### Task directions
Across the listing below, count the lines holding "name". State the number and nothing more.

### Available data
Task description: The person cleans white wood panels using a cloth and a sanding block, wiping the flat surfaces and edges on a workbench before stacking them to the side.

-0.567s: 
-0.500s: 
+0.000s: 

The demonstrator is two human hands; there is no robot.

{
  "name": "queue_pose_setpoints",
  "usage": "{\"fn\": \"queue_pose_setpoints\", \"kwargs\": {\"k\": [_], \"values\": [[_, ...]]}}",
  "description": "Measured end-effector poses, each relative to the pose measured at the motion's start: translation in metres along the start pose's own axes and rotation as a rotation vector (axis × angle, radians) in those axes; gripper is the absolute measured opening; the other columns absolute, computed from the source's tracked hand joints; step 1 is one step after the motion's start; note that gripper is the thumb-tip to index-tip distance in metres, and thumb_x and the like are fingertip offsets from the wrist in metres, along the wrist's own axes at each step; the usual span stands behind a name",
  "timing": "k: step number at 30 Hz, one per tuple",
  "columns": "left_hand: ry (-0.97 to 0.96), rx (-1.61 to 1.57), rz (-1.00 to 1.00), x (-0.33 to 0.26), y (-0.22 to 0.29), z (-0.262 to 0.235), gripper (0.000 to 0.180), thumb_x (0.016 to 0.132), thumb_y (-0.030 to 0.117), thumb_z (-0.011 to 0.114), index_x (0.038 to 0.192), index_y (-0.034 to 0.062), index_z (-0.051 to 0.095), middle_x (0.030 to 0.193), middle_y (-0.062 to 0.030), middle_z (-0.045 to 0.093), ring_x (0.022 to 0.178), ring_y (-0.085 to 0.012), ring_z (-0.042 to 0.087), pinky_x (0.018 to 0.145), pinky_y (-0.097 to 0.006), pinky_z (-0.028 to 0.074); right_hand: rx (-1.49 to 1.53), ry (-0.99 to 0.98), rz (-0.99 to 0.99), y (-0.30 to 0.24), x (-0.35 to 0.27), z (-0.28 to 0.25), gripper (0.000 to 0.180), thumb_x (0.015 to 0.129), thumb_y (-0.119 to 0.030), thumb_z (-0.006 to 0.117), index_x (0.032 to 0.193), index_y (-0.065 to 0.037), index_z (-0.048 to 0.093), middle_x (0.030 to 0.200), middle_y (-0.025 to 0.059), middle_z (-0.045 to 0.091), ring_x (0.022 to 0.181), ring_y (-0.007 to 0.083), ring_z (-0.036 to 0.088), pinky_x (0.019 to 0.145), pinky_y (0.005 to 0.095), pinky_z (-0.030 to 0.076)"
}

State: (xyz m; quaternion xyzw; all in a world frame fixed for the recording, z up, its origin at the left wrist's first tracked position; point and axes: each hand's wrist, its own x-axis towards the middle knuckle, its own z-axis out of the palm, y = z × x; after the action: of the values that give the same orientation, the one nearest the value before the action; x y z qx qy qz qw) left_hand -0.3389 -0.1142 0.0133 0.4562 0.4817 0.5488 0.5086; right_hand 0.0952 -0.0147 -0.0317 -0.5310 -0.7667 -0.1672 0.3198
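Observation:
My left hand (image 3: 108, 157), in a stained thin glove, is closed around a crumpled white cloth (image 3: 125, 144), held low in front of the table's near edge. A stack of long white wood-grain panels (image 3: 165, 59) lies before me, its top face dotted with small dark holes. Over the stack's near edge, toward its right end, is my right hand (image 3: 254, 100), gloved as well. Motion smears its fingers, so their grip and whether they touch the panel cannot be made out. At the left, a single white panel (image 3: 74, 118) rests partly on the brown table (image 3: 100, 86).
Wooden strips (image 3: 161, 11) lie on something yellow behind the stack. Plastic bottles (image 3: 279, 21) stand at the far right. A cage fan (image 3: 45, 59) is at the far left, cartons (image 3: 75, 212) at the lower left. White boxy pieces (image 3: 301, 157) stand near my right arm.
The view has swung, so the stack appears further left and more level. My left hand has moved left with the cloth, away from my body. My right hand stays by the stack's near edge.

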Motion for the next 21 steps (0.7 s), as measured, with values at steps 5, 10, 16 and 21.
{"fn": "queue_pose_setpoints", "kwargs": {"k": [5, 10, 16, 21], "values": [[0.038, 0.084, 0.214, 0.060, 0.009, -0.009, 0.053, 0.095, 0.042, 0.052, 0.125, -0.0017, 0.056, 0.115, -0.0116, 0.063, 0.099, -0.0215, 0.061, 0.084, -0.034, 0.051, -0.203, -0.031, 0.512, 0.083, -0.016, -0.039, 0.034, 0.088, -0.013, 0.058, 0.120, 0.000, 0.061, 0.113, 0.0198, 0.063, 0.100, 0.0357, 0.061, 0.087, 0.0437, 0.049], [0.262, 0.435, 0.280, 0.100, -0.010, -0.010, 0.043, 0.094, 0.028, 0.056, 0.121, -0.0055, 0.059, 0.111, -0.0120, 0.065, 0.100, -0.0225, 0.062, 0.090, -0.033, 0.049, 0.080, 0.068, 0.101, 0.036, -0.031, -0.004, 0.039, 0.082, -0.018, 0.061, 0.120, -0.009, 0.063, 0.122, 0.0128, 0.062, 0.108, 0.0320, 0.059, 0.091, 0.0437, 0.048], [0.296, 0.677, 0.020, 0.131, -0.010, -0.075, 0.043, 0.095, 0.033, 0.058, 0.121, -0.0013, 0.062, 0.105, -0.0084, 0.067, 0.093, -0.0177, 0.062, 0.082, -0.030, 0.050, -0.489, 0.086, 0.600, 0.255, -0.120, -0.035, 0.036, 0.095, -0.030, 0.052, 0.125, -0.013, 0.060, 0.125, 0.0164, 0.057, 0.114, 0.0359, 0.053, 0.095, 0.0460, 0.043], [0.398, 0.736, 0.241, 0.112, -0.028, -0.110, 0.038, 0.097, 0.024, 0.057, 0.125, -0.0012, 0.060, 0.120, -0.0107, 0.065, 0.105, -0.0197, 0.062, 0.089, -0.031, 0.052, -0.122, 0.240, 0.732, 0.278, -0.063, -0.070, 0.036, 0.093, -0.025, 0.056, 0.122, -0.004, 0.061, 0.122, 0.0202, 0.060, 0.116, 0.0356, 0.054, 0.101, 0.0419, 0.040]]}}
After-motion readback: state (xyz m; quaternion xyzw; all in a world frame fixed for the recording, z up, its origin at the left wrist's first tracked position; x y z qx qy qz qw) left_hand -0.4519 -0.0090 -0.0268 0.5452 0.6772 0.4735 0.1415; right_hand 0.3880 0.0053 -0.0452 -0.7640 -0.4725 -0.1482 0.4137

### Answer to this problem
2